Using lower doses of an AAV9 wild-type tau vector for a partial lesioning effect, we investigated whether aged tissue is more susceptible to neurodegenerative disease by comparing the experimental disease state in young and aged rats (Klein et al. 2009). We compared early and late time points (2 and 8 weeks), and 2 vector doses, after first ascertaining with an AAV9 GFP vector that gene transfer efficiency was equivalent for the two ages. Then, with the tau vector, we observed significant effects of age on the degree of cell loss at both intervals. The most outstanding age difference was observed for the short expression duration and low dose combination, suggesting greater susceptibility to the onset of early stage disease and low level tau expression. Significant rotational behavior occurred only in the aged rats at the high vector dose. Aging effects on microglial activation were more pronounced. We observed a clear microgliosis associated specifically with tau, but not GFP gene transfer, and the effect was stronger in aged samples at both intervals and doses. Because the maximal microgliosis was seen after short expression, but neuronal loss increased after this interval, microgliosis may play a causative role in neuronal death. The study demonstrated that wild-type tau is sufficient for inducing dopaminergic neuron loss (Klein et al. 2009), confirming our earlier comparison of wild-type and P301L tau (Klein et al. 2005), while revealing that microglia function may be a critical early step in tau pathogenesis. DNA microarray data after tau gene transfer also implicate the importance of cytokines and inflammation at an early point in the disease state (Klein et al. unpublished data).

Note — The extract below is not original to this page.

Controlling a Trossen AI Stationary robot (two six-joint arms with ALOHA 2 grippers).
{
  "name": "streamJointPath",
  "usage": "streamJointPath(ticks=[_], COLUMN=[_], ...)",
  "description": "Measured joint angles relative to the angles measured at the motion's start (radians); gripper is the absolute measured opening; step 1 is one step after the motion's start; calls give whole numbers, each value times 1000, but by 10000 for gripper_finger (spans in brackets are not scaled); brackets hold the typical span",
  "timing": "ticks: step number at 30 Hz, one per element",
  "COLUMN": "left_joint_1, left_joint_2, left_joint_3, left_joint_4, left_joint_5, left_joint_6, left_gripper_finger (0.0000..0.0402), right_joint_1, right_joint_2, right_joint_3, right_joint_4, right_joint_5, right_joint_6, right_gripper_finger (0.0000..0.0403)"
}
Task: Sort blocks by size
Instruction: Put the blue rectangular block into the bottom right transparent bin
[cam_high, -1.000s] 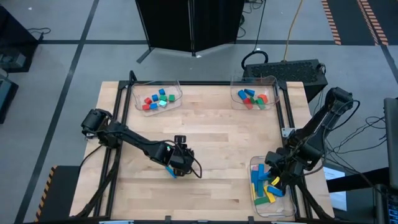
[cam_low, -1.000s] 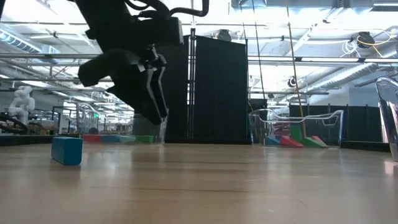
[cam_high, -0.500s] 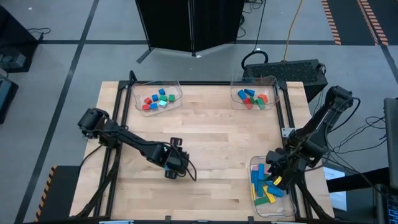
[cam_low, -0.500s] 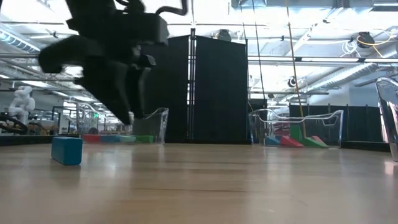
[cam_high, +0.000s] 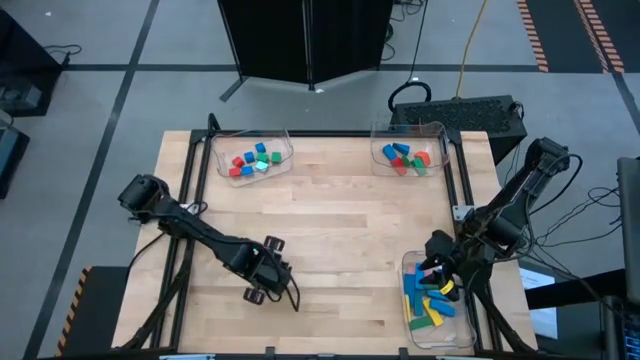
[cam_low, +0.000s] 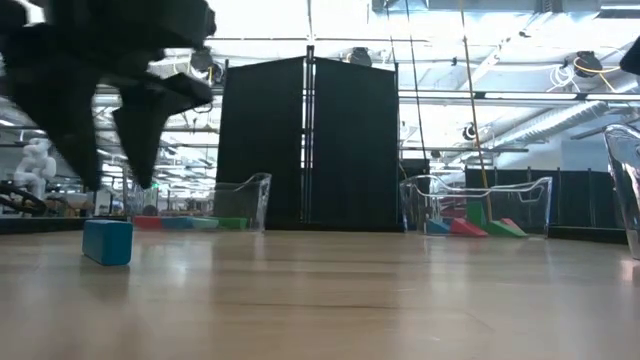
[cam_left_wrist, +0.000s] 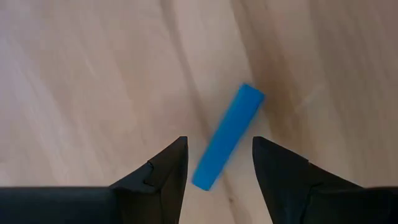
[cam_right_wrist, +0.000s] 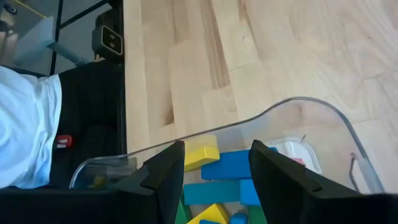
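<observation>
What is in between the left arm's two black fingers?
In the left wrist view, the blue bar block lies on the bare wooden table, one end reaching between the left gripper's open fingers. Nothing touches it.

Bare table (cam_high: 350, 230) mid-board lies open (trays (cam_high: 252, 157) crowd the corners only).

Bright even overhead light, glaring ceiling lamps in low view, motion-blurred dark left hand (cam_low: 105, 120), soft tabletop shadows
</observation>
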Motion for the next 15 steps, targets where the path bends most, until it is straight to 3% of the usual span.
streamJointPath(ticks=[15], left_joint_1=[-11], left_joint_2=[25], left_joint_3=[-57], left_joint_4=[1], left_joint_5=[-10], left_joint_6=[-10], left_gripper_finger=[180], right_joint_1=[-1], right_joint_2=[0], right_joint_3=[0], right_joint_4=[21], right_joint_5=[25], right_joint_6=[-21], right_gripper_finger=[171])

The profound neuronal loss that can be generated by vector-induced tauopathy may help resolve the contested issue of whether tangles are toxic or protective. It is possible, for example, that the severity of neuronal loss compared with actual disease and transgenic rodents is related to a rapid rate of accumulation of aggregated tau. Fast accumulation would be more likely to overwhelm physical or biochemical processes (e.g., intracellular transport) necessary for sustained survival (De Vos et al. 2008; Spires-Jones et al. 2009). In slowly progressing disease, a gradual accumulation of aggregated tau over decades may permit adaptation to intracellular volume displacement. This could maintain intracellular transport sufficient for survival in neurons with slowly growing tangles, while allowing tangles to exert neuroprotective effects such as those hypothesized for oxidative stress (Castellani et al. 2008) or microtubule function (Spires-Jones et al. 2009). Our histological data do make it clear that the number of ‘ghost’ tangles observed is far too low for degradation-resistant tangles to be an obligatory route to neuron death. It is possible that intracellular tangles are protecting the neurons that contain them from cell death mechanisms that claim the large proportion of neurons without tangles. The use of different gene variants, promoters, serotypes, and multiplicity-of-infection parameters will allow controlled use of the gene transfer approach to analyze how disease phenotypes such as tau aggregation, impaired cytoplasmic transport, oxidative stress, and cell-cycle re-entry interact to bring about cell death.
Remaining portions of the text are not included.